» Dataset extract
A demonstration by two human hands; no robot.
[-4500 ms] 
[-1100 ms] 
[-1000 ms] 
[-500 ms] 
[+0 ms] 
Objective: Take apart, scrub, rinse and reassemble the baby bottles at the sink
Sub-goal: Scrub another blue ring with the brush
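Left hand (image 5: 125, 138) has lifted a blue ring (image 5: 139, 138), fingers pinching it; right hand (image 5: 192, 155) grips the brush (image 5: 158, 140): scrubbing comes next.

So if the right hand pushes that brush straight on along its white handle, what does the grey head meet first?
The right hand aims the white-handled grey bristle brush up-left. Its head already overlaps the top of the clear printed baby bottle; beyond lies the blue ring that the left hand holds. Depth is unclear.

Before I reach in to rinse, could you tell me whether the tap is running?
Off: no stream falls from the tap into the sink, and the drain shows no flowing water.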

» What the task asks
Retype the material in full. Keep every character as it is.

» Task output
A demonstration by two human hands; no robot.
[-4500 ms] 
[-1100 ms] 
[-1000 ms] 
[-500 ms] 
[+0 ms] 
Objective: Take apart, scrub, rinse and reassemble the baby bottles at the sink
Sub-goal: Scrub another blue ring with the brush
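Left hand (image 5: 125, 138) has lifted a blue ring (image 5: 139, 138), fingers pinching it; right hand (image 5: 192, 155) grips the brush (image 5: 158, 140): scrubbing comes next.

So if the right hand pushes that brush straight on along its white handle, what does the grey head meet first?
The right hand aims the white-handled grey bristle brush up-left. Its head already overlaps the top of the clear printed baby bottle; beyond lies the blue ring that the left hand holds. Depth is unclear.

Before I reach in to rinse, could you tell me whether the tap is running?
Off: no stream falls from the tap into the sink, and the drain shows no flowing water.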

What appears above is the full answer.